**WHAT YOU SHOULD DO:** The required output is the exact run of lines below that opens at the line with "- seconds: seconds" and closes at the line with "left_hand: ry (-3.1".

══════════════════════════════

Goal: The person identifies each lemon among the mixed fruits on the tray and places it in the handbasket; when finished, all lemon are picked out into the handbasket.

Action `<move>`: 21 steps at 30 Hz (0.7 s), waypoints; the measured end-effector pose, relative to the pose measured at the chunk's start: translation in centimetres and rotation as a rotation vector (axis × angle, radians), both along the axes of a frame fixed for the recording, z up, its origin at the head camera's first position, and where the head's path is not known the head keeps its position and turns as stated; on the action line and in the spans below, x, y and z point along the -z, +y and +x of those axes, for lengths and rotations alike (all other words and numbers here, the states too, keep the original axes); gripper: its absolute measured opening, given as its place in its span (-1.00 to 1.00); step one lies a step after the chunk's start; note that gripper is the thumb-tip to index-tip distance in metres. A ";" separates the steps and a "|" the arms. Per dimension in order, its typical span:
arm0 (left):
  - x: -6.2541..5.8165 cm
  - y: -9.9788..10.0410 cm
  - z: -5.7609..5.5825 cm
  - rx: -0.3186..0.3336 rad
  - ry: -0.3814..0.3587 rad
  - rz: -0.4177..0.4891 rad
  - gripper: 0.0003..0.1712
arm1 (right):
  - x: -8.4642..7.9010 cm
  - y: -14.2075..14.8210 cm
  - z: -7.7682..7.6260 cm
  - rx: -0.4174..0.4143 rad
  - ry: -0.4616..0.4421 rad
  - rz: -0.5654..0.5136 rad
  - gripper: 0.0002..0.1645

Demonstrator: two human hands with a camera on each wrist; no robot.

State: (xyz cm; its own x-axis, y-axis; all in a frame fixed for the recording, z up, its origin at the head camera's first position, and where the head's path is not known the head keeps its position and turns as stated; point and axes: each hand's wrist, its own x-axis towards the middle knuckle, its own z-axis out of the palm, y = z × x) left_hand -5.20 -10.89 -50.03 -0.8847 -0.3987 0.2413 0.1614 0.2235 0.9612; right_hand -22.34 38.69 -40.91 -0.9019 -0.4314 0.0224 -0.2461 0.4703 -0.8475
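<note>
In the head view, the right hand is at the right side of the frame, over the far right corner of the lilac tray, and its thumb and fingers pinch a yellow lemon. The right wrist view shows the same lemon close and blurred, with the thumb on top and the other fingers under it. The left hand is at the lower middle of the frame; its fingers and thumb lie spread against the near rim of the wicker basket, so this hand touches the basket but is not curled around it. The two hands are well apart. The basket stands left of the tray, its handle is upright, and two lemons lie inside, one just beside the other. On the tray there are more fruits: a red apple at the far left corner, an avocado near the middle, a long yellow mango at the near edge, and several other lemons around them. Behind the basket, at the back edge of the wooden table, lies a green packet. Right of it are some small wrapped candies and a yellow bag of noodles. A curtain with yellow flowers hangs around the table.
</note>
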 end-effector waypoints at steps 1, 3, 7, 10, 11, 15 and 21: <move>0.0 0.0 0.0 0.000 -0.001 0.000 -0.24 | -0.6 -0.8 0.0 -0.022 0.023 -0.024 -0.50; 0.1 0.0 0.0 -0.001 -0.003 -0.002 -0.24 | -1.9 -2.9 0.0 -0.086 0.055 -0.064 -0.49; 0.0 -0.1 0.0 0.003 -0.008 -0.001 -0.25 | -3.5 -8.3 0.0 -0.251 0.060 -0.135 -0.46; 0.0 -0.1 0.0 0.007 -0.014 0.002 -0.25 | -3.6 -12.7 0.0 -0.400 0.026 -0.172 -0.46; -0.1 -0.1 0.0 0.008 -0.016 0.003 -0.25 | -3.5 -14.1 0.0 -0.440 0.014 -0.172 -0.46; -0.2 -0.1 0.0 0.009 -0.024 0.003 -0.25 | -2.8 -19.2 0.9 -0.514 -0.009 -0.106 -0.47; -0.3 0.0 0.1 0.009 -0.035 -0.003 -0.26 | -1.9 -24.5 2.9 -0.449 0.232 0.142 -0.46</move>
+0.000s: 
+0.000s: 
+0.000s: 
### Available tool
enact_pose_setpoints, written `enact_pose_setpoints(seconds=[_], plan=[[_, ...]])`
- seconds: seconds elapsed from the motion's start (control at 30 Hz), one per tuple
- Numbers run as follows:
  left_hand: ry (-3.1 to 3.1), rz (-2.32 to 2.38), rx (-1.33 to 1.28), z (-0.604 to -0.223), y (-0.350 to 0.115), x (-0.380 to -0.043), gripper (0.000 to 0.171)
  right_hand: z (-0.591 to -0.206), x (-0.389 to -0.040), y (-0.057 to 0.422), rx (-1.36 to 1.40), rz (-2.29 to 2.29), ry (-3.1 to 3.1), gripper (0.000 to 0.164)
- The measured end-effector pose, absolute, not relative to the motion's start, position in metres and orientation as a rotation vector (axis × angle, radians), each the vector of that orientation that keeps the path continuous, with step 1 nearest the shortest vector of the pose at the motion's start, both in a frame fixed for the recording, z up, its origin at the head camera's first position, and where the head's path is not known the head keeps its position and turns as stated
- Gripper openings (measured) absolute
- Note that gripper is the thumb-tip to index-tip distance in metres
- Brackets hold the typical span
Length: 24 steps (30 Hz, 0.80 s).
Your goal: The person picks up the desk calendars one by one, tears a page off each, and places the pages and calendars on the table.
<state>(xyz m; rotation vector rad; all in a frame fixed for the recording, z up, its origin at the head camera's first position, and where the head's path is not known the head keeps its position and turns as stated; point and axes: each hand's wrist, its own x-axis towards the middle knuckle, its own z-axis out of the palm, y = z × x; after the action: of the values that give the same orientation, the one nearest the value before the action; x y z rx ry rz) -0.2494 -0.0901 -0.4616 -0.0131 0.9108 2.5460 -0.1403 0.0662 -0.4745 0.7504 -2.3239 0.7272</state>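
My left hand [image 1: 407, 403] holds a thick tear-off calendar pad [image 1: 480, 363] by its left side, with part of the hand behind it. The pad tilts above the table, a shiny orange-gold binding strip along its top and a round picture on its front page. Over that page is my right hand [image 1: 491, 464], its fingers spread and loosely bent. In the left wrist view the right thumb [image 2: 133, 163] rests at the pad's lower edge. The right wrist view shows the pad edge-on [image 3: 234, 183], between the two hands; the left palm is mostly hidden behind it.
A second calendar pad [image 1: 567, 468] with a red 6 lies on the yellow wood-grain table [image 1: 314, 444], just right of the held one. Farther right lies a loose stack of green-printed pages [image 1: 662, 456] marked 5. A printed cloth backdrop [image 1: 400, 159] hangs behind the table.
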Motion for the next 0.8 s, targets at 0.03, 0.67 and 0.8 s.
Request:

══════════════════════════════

**ANSWER TO THIS EXERCISE:**
- seconds: seconds elapsed from the motion's start (control at 30 Hz), one per tuple
- Numbers run as follows:
  left_hand: ry (-3.1 to 3.1), rz (-2.32 to 2.38), rx (-1.33 to 1.28), z (-0.604 to -0.223), y (-0.350 to 0.115), x (-0.380 to -0.043), gripper (0.000 to 0.171)

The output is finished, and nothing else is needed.